WHAT YOU WILL DO: Aim for an exact copy of the listing, without any images.

*** Opening COLLECTED DATA ***

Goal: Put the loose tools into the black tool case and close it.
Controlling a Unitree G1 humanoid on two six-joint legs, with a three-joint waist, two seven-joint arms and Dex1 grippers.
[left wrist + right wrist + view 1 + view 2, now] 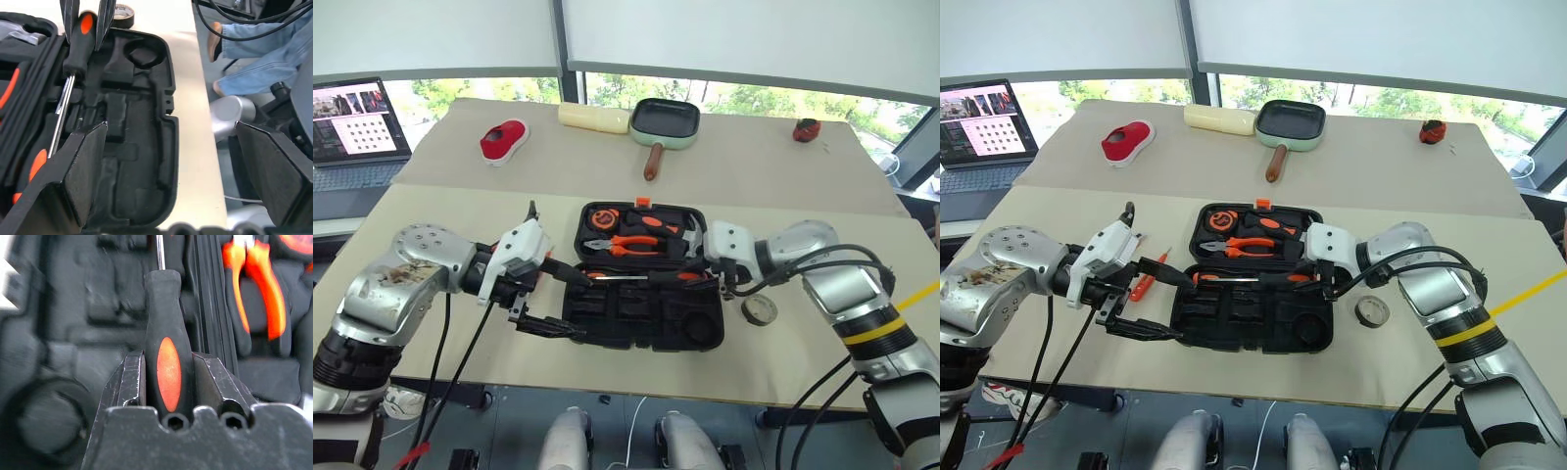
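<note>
Black tool case [641,279] lies open at the desk's [460,225] middle. Right gripper [168,382], jaws pinching a long screwdriver [641,277] by its handle, holds it along the hinge. Left gripper [553,299], jaws spread, hovers at the case's nine o'clock edge. Black tape roll [760,310] sits at the case's three o'clock.

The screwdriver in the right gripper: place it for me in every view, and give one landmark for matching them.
Left eye: screwdriver lies across the middle of the open black tool case, handle in the right gripper.
Right eye: same spot.
Left wrist: upper left, handle between two fingers.
Right wrist: centre, handle clamped.
Landmark: the orange-handled pliers.
</note>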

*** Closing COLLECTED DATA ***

RESPONSE AREA:
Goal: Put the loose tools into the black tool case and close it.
Controlling a Unitree G1 humanoid on two six-joint legs, with a three-joint waist, two seven-joint arms and Dex1 grippers.
[left wrist + right wrist + view 1 + view 2, now] 
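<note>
Black tool case [641,279] lies open at the desk's [460,225] middle. Right gripper [168,382], jaws pinching a long screwdriver [641,277] by its handle, holds it along the hinge. Left gripper [553,299], jaws spread, hovers at the case's nine o'clock edge. Black tape roll [760,310] sits at the case's three o'clock.

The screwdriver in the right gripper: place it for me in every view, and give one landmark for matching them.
Left eye: screwdriver lies across the middle of the open black tool case, handle in the right gripper.
Right eye: same spot.
Left wrist: upper left, handle between two fingers.
Right wrist: centre, handle clamped.
Landmark: the orange-handled pliers.
</note>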

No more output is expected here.